Highly abundant circRNAs in CNS but not in PNS. A The schema of analysis workflow and was created with BioRender.com. B The number and abundance of the circRNAs in the rat body. The upper panel showed the number of circRNAs under different thresholds. The middle panel showed the ratio of circRNAs (orange) and uniquely mapped reads (blue). The bottom panel showed the top 10 abundant circRNAs. Circle colors indicate CIRCscore and sizes indicate the relative expression abundance respectively. C The circular number and abundance in rat retina, spinal cord, DRG and sciatic nerve in other studies. D The top 20 abundant circRNAs in three tissues from two species using rRNA-depleted or further with RNase R treatment. Text labelled showed host loci generating the top 5 circRNAs as well as conserved circRNAs in between mouse and rat. Link lines between rat circRNAs and mouse circRNAs indicated orthologous pairs

In addition, circRNAs generated from genetic loci of Gigyf2, Anks1b, Erbin, Ssbp2, Nfix, Cdyl, Psd3, Ttc3, Crebrf, and Zranb1, ranked the top 10 of the abundance in the rat body dataset based on the total BSJ read count (Fig. 2B). Except for a circRNA generated from a CNS-specific gene (Anks1b), others top abundant circRNAs were broadly expressed in most tissues (e.g., circ-Gigyf2). Of these, circRNAs generated from Gigyf2, Nfix, Cdyl and Zranb1 showed a higher expression than that for cognate linear transcripts with a CIRCscore > 1 (namely FPBcirc > FPBlinear, Fig. 2B) in most tissues. We noticed other two circRNAs (circ-Ssbp2 and circ-Crebrf) showed an obvious higher CIRCscore in CNS tissues than that in other tissues.
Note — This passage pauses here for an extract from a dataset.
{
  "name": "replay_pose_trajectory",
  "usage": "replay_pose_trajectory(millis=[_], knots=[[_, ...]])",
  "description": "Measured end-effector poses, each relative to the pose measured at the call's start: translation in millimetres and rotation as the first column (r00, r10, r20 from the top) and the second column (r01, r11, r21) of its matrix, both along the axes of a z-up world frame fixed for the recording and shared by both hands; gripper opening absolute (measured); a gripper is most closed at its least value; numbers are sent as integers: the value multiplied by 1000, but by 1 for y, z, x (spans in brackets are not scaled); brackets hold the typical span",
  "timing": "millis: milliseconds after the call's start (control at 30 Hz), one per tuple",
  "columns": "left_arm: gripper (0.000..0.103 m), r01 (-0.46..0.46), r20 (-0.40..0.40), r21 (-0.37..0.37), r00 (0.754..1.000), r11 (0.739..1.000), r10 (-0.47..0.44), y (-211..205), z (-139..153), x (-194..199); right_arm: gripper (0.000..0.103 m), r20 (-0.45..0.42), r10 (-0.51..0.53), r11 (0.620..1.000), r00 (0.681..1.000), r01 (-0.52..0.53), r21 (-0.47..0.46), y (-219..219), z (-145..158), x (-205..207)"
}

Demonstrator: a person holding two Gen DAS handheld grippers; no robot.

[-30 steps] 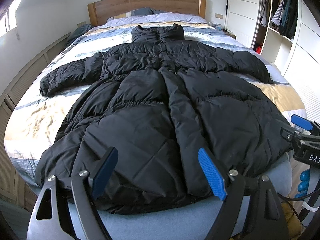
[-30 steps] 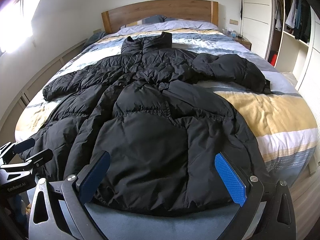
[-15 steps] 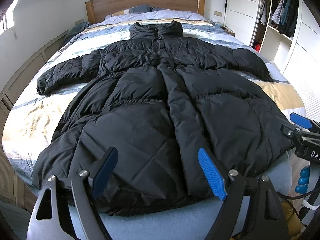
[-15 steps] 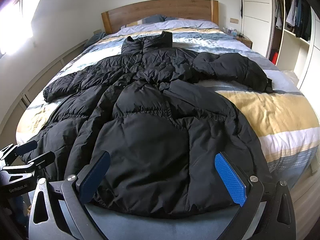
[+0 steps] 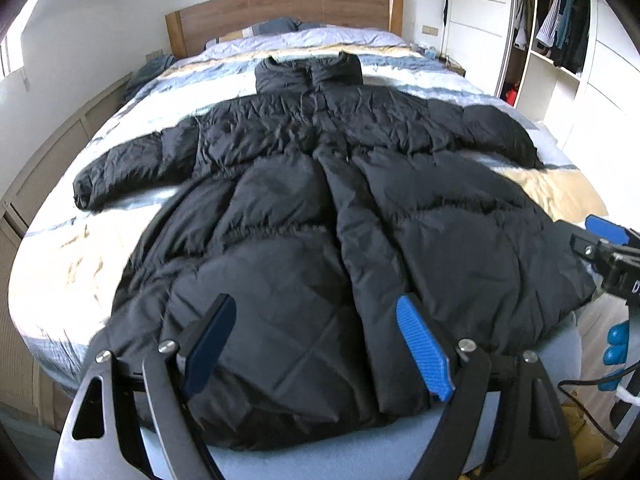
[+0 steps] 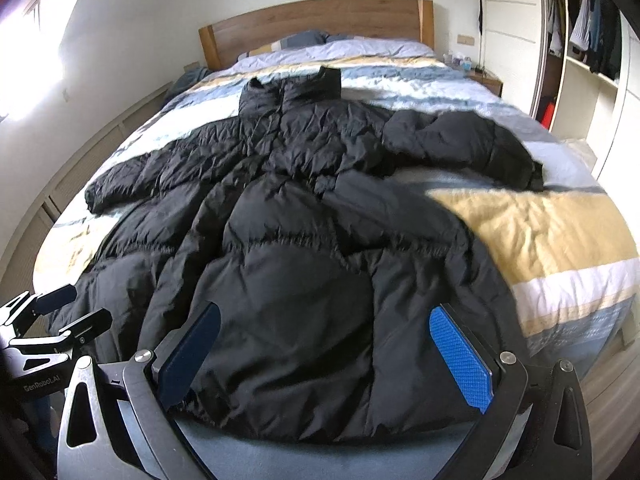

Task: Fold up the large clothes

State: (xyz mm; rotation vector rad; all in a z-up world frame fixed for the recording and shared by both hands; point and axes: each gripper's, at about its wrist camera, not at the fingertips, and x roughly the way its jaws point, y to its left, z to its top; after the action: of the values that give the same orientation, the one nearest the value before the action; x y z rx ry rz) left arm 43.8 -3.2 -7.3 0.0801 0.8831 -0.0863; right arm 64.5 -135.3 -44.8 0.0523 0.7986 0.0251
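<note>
A long black puffer coat (image 5: 320,208) (image 6: 304,240) lies flat, front up, on the bed, collar toward the headboard and both sleeves spread out sideways. Its hem reaches the foot of the bed. My left gripper (image 5: 316,344) hovers open just above the hem, nothing between its blue pads. My right gripper (image 6: 324,356) is open too, above the hem's right half. Each gripper shows at the edge of the other's view: the right gripper (image 5: 604,240) and the left gripper (image 6: 60,312).
The bed (image 6: 540,232) has a striped yellow, white and blue cover and a wooden headboard (image 5: 280,12). An open wardrobe (image 5: 560,40) with hanging clothes stands on the right. Low wall panelling (image 5: 48,160) runs along the left. A nightstand (image 6: 484,76) sits by the headboard.
Both grippers have risen and drifted slightly back from the bed, so more of the coat and room shows. The coat has not moved. Both stay open.
</note>
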Motion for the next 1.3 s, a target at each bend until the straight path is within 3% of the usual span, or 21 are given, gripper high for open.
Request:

Unlike in rat, the most abundance of circRNAs in mouse include circRNAs generated from host loci, Rims2, Cdr1os, Anks1b, Gigyf2, Elf2, using a total RNA-Seq dataset from mouse 14 tissues [9] (Supplementary file 1: Fig. S5). We then checked this phenomenon using another public dataset from the same study [28] and found that the most abundant circRNAs differed in tissues between rat and mouse, specifically in testis (the top 20 were shown in Fig. 2D and Supplementary file 1: Fig. S6). For example, a Zpbp-derived circRNA ranked the top in both the total RNA Sequencing and RNase R treatment datasets from rat testis, but a Bbs9-dervied circRNA ranked the top in both the total RNA Sequencing and RNase R treatment datasets from mouse testis (Fig. 2D). The well-explored circular Cdr1as (also known as ciRS-7), originating from a long non-coding RNA locus (Cdr1os), is the most abundant in human and mouse brains [5, 36]. However, we noticed that Cdr1os loci was absent in the rat genome annotation. Thus, given diverged expression and sequence in circRNAs across species, it still requires a comprehensive understanding of circRNA species in rat, especially in tissues, development and diseases.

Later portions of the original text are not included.